What to do: Copy the data word for word, keeping every line.

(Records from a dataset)
--- START ---

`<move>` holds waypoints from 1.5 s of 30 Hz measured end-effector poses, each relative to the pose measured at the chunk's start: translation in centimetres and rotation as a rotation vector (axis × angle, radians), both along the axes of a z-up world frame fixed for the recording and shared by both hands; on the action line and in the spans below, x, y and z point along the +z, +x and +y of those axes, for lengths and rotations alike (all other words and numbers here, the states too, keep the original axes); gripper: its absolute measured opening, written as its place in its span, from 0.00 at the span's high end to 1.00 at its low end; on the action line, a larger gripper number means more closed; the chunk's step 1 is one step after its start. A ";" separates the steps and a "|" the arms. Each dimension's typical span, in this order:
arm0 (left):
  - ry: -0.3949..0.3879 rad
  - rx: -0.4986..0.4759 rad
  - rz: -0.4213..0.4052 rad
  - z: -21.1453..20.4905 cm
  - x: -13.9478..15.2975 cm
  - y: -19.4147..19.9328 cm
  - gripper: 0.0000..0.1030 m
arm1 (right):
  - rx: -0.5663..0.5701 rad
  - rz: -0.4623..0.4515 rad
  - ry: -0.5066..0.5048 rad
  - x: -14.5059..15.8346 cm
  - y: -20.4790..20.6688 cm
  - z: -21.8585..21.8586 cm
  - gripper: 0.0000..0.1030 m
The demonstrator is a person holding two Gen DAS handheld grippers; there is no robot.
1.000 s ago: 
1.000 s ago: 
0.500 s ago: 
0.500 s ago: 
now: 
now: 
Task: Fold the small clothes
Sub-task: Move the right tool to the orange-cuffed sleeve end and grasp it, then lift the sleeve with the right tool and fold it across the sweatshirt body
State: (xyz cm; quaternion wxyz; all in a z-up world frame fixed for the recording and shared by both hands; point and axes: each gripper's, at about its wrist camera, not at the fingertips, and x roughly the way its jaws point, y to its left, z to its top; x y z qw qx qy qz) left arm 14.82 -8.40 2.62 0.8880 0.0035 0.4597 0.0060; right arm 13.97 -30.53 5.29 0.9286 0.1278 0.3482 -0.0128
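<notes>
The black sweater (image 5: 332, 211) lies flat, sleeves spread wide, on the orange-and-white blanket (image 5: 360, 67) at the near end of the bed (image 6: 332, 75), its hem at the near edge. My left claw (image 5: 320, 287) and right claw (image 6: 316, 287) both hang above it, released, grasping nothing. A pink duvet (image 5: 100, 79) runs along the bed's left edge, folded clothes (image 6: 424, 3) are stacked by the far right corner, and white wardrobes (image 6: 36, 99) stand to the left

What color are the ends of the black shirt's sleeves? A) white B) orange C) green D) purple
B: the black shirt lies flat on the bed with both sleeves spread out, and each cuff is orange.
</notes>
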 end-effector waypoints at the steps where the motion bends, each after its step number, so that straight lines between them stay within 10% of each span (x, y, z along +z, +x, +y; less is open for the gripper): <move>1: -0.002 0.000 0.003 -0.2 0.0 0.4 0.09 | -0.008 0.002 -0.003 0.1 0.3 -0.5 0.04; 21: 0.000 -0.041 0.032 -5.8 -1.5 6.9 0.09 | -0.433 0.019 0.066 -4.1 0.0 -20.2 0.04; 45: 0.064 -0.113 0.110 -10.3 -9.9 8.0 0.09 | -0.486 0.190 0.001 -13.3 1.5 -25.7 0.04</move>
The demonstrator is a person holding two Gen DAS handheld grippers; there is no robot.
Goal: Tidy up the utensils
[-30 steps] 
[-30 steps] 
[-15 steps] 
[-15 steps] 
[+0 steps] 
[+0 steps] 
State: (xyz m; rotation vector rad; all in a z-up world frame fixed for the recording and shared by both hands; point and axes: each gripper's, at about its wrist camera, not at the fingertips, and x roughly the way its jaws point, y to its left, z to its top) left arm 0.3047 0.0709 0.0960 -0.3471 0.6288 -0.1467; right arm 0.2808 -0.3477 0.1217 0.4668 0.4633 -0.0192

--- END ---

Your solution:
`<move>` holds waypoints from 1.5 s of 30 Hz measured end-effector poses, each relative to the pose measured at the chunk's start: translation in centimetres and rotation as a rotation vector (axis × angle, radians), both along the axes of a z-up world frame fixed for the recording and shared by both hands; on the action line and in the spans below, x, y and z point along the +z, +x and +y of those axes, for lengths and rotations alike (all other words and numbers here, the states too, keep the original axes); gripper: its absolute measured opening, written as its place in its span, from 0.00 at the span's high end to 1.00 at its low end; on the action line, a larger gripper number means more closed; the chunk's step 1 is one step after its start. A ";" separates the steps and a "|" the arms. Each dimension's typical span, in this order:
arm0 (left):
  - ry: -0.3949..0.3879 rad
  - rx: -0.4986..0.4759 rad
  - rz: -0.4213..0.4052 rad
  - z: -21.1453..20.4905 cm
  - x: -13.9478..15.2975 cm
  - y: -19.4147..19.9328 cm
  - gripper: 0.0000..0.1030 m
arm1 (right):
  - rx: -0.5663..0.5701 rad
  - rz: -0.4623..0.4515 rad
  - ry: -0.5066..0.5048 rad
  - x: -14.5059..15.8346 cm
  - y: -20.4790..20.6688 cm
  - z: -21.8585..21.8586 cm
  - gripper: 0.0000..0.1030 m
The demonstrator is a person holding two Gen DAS handheld grippers; there is no robot.
1.000 s ago: 
1.000 s ago: 
0.500 s ago: 
0.500 s ago: 
now: 
now: 
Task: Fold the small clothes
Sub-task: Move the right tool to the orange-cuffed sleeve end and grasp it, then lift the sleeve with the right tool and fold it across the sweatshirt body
State: (xyz cm; quaternion wxyz; all in a z-up world frame fixed for the recording and shared by both hands; point and axes: each gripper's, at about its wrist camera, not at the fingertips, and x roughly the way its jaws point, y to its left, z to its top; x y z qw qx qy qz) left arm 14.82 -8.40 2.62 0.8880 0.0035 0.4597 0.0060; right arm 13.97 -30.53 5.29 0.9286 0.1278 0.3482 -0.0128
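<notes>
The black sweater (image 5: 332, 211) lies flat, sleeves spread wide, on the orange-and-white blanket (image 5: 360, 67) at the near end of the bed (image 6: 332, 75), its hem at the near edge. My left claw (image 5: 320, 287) and right claw (image 6: 316, 287) both hang above it, released, grasping nothing. A pink duvet (image 5: 100, 79) runs along the bed's left edge, folded clothes (image 6: 424, 3) are stacked by the far right corner, and white wardrobes (image 6: 36, 99) stand to the left

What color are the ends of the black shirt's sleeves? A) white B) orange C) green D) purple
B: the black shirt lies flat on the bed with both sleeves spread out, and each cuff is orange.
</notes>
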 end-effector waypoints at the steps where the motion bends, each after its step number, so that straight lines between them stay within 10% of each span (x, y, z along +z, +x, +y; less is open for the gripper): <move>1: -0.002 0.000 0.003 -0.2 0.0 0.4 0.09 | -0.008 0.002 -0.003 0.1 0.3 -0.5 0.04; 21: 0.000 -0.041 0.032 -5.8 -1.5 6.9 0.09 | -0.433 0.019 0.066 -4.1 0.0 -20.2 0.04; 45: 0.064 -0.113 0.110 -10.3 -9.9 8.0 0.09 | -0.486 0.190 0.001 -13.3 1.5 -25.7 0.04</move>
The demonstrator is a person holding two Gen DAS handheld grippers; there is no robot.
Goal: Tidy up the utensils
[-30 steps] 
[-30 steps] 
[-15 steps] 
[-15 steps] 
[+0 steps] 
[+0 steps] 
State: (xyz m; rotation vector rad; all in a z-up world frame fixed for the recording and shared by both hands; point and axes: each gripper's, at about its wrist camera, not at the fingertips, and x roughly the way its jaws point, y to its left, z to its top) left arm 0.3047 0.0709 0.0960 -0.3471 0.6288 -0.1467; right arm 0.2808 -0.3477 0.1217 0.4668 0.4633 -0.0192

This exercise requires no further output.